→ Assignment
Could you transcribe every record below exactly as it stands?

→ Data for review

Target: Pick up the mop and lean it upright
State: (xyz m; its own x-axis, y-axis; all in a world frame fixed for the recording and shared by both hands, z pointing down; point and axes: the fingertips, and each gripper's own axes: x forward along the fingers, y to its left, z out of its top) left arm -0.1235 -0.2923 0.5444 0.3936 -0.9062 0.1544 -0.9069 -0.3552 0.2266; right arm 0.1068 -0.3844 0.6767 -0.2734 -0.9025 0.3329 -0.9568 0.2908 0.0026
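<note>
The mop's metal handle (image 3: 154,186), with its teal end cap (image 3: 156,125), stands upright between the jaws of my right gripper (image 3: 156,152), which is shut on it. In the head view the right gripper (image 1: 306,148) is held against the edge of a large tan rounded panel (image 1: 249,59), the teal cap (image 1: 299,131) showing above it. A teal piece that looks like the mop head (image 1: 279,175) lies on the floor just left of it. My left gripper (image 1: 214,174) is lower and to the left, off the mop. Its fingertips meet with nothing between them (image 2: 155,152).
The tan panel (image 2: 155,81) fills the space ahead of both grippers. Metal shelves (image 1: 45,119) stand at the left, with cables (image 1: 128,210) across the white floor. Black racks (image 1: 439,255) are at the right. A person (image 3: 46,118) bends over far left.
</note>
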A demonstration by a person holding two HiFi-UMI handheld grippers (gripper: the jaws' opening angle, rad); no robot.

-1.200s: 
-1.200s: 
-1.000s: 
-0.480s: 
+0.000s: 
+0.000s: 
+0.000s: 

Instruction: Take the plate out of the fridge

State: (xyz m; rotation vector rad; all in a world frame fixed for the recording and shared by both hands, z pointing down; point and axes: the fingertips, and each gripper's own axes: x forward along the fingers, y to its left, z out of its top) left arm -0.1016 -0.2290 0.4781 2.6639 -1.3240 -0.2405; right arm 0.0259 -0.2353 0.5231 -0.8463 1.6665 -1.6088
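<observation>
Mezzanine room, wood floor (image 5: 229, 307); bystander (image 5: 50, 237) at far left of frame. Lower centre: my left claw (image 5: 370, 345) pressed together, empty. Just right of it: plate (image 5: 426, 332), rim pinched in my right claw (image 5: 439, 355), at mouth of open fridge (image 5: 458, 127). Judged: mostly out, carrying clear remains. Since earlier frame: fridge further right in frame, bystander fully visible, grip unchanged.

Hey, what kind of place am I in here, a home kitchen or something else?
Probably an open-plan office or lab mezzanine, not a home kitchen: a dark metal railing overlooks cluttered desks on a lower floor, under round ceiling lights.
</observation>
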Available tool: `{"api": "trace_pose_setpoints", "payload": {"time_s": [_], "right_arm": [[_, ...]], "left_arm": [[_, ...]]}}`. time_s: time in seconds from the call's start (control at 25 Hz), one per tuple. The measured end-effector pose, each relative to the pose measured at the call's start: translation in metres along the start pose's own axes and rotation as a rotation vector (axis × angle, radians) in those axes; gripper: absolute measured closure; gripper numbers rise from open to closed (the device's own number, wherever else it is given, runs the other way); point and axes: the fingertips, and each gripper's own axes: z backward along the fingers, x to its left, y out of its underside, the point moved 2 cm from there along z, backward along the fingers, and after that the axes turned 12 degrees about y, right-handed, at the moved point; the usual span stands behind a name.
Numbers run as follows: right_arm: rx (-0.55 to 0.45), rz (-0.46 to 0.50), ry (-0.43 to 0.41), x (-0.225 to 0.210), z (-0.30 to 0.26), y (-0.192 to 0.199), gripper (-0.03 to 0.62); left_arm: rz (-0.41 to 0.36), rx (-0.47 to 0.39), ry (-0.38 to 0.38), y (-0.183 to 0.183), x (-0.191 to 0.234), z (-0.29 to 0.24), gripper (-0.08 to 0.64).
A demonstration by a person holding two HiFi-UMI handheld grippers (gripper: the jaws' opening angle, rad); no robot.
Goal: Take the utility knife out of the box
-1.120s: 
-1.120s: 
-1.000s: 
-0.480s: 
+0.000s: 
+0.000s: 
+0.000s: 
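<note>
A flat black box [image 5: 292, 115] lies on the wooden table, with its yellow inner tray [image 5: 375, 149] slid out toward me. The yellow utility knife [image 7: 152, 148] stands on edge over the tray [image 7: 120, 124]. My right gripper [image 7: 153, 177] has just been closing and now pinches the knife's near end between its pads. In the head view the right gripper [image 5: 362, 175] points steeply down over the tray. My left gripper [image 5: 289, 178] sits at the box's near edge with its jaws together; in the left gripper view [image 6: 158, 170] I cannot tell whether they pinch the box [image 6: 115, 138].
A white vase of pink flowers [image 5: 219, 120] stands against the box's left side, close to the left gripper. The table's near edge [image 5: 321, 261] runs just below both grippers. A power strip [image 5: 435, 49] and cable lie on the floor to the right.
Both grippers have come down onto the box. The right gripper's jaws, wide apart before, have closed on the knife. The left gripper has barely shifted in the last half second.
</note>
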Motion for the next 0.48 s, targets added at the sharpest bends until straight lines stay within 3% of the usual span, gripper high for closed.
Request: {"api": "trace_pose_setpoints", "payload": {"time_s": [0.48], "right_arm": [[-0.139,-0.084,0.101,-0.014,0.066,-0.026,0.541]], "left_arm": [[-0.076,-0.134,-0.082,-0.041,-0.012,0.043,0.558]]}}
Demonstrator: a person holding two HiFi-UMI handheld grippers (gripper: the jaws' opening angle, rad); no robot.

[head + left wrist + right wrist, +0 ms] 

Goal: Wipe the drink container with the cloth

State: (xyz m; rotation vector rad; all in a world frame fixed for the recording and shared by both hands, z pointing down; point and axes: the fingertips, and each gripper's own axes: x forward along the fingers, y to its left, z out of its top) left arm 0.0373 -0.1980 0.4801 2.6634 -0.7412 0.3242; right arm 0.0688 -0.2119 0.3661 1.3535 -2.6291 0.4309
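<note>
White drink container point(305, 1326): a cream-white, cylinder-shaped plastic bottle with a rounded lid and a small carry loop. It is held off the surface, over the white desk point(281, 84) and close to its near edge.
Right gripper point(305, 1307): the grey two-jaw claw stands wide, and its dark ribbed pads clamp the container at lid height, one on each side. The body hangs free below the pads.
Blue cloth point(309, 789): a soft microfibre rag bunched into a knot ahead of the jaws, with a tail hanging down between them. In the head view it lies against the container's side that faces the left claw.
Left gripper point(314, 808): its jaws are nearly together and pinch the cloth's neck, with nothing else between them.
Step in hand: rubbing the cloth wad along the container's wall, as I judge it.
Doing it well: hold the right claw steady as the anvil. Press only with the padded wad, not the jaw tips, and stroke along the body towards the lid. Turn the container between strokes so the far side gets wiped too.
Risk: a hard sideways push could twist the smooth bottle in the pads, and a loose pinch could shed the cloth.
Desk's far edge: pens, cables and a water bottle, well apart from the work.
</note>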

→ Answer to this exercise
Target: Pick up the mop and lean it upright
State: (xyz m; its own x-axis, y-axis; all in a world frame fixed for the recording and shared by both hands, z pointing down; point and axes: the fingertips, and each gripper's own axes: x forward along the fingers, y to its left, z out of its top) left arm -0.1235 -0.2923 0.5444 0.3936 -0.9062 0.1544 -0.9069 -0.3552 0.2266; right arm 0.1068 -0.3844 0.6767 -0.2734 -0.9025 0.3329 -0.9568 0.2908 0.0026
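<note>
The mop's metal handle (image 3: 154,186), with its teal end cap (image 3: 156,125), stands upright between the jaws of my right gripper (image 3: 156,152), which is shut on it. In the head view the right gripper (image 1: 306,148) is held against the edge of a large tan rounded panel (image 1: 249,59), the teal cap (image 1: 299,131) showing above it. A teal piece that looks like the mop head (image 1: 279,175) lies on the floor just left of it. My left gripper (image 1: 214,174) is lower and to the left, off the mop. Its fingertips meet with nothing between them (image 2: 155,152).
The tan panel (image 2: 155,81) fills the space ahead of both grippers. Metal shelves (image 1: 45,119) stand at the left, with cables (image 1: 128,210) across the white floor. Black racks (image 1: 439,255) are at the right. A person (image 3: 46,118) bends over far left.
</note>
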A demonstration by a person holding two HiFi-UMI handheld grippers (gripper: the jaws' opening angle, rad); no robot.

-1.200s: 
-1.200s: 
-1.000s: 
-0.480s: 
+0.000s: 
+0.000s: 
+0.000s: 

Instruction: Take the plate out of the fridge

State: (xyz m; rotation vector rad; all in a world frame fixed for the recording and shared by both hands, z pointing down; point and axes: the fingertips, and each gripper's own axes: x forward along the fingers, y to its left, z out of its top) left arm -0.1016 -0.2290 0.4781 2.6639 -1.3240 -0.2405; right arm 0.0259 -0.2353 0.5231 -0.8463 1.6665 -1.6088
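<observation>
Mezzanine room, wood floor (image 5: 229, 307); bystander (image 5: 50, 237) at far left of frame. Lower centre: my left claw (image 5: 370, 345) pressed together, empty. Just right of it: plate (image 5: 426, 332), rim pinched in my right claw (image 5: 439, 355), at mouth of open fridge (image 5: 458, 127). Judged: mostly out, carrying clear remains. Since earlier frame: fridge further right in frame, bystander fully visible, grip unchanged.

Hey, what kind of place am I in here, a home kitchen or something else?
Probably an open-plan office or lab mezzanine, not a home kitchen: a dark metal railing overlooks cluttered desks on a lower floor, under round ceiling lights.
</observation>
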Available tool: `{"api": "trace_pose_setpoints", "payload": {"time_s": [_], "right_arm": [[_, ...]], "left_arm": [[_, ...]]}}`. time_s: time in seconds from the call's start (control at 25 Hz), one per tuple. The measured end-effector pose, each relative to the pose measured at the call's start: translation in metres along the start pose's own axes and rotation as a rotation vector (axis × angle, radians) in those axes; gripper: absolute measured closure; gripper numbers rise from open to closed (the device's own number, wherever else it is given, runs the other way); point and axes: the fingertips, and each gripper's own axes: z backward along the fingers, x to its left, y out of its underside, the point moved 2 cm from there along z, backward along the fingers, and after that the axes turned 12 degrees about y, right-handed, at the moved point; the usual span stands behind a name.
Numbers run as follows: right_arm: rx (-0.55 to 0.45), rz (-0.46 to 0.50), ry (-0.43 to 0.41), x (-0.225 to 0.210), z (-0.30 to 0.26), y (-0.192 to 0.199), gripper (-0.03 to 0.62); left_arm: rz (-0.41 to 0.36), rx (-0.47 to 0.39), ry (-0.38 to 0.38), y (-0.183 to 0.183), x (-0.191 to 0.234), z (-0.29 to 0.24), gripper (-0.08 to 0.64).
A demonstration by a person holding two HiFi-UMI handheld grippers (gripper: the jaws' opening angle, rad); no robot.
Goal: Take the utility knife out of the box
-1.120s: 
-1.120s: 
-1.000s: 
-0.480s: 
+0.000s: 
+0.000s: 
+0.000s: 
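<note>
A flat black box [image 5: 292, 115] lies on the wooden table, with its yellow inner tray [image 5: 375, 149] slid out toward me. The yellow utility knife [image 7: 152, 148] stands on edge over the tray [image 7: 120, 124]. My right gripper [image 7: 153, 177] has just been closing and now pinches the knife's near end between its pads. In the head view the right gripper [image 5: 362, 175] points steeply down over the tray. My left gripper [image 5: 289, 178] sits at the box's near edge with its jaws together; in the left gripper view [image 6: 158, 170] I cannot tell whether they pinch the box [image 6: 115, 138].
A white vase of pink flowers [image 5: 219, 120] stands against the box's left side, close to the left gripper. The table's near edge [image 5: 321, 261] runs just below both grippers. A power strip [image 5: 435, 49] and cable lie on the floor to the right.
Both grippers have come down onto the box. The right gripper's jaws, wide apart before, have closed on the knife. The left gripper has barely shifted in the last half second.
</note>
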Motion for the next 0.48 s, targets added at the sharpest bends until straight lines stay within 3% of the usual span, gripper high for closed.
Request: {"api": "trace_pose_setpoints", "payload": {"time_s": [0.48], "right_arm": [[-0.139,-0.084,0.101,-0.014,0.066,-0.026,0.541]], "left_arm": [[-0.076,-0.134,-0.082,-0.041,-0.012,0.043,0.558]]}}
Demonstrator: a person holding two HiFi-UMI handheld grippers (gripper: the jaws' opening angle, rad); no robot.

[head + left wrist + right wrist, +0 ms] 

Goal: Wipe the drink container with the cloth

State: (xyz m; rotation vector rad; all in a world frame fixed for the recording and shared by both hands, z pointing down; point and axes: the fingertips, and each gripper's own axes: x forward along the fingers, y to its left, z out of its top) left arm 0.0373 -0.1980 0.4801 2.6634 -0.7412 0.3242; right arm 0.0688 -0.2119 0.3661 1.3535 -2.6291 0.4309
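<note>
White drink container point(305, 1326): a cream-white, cylinder-shaped plastic bottle with a rounded lid and a small carry loop. It is held off the surface, over the white desk point(281, 84) and close to its near edge.
Right gripper point(305, 1307): the grey two-jaw claw stands wide, and its dark ribbed pads clamp the container at lid height, one on each side. The body hangs free below the pads.
Blue cloth point(309, 789): a soft microfibre rag bunched into a knot ahead of the jaws, with a tail hanging down between them. In the head view it lies against the container's side that faces the left claw.
Left gripper point(314, 808): its jaws are nearly together and pinch the cloth's neck, with nothing else between them.
Step in hand: rubbing the cloth wad along the container's wall, as I judge it.
Doing it well: hold the right claw steady as the anvil. Press only with the padded wad, not the jaw tips, and stroke along the body towards the lid. Turn the container between strokes so the far side gets wiped too.
Risk: a hard sideways push could twist the smooth bottle in the pads, and a loose pinch could shed the cloth.
Desk's far edge: pens, cables and a water bottle, well apart from the work.
</note>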

The exercise requires no additional answer.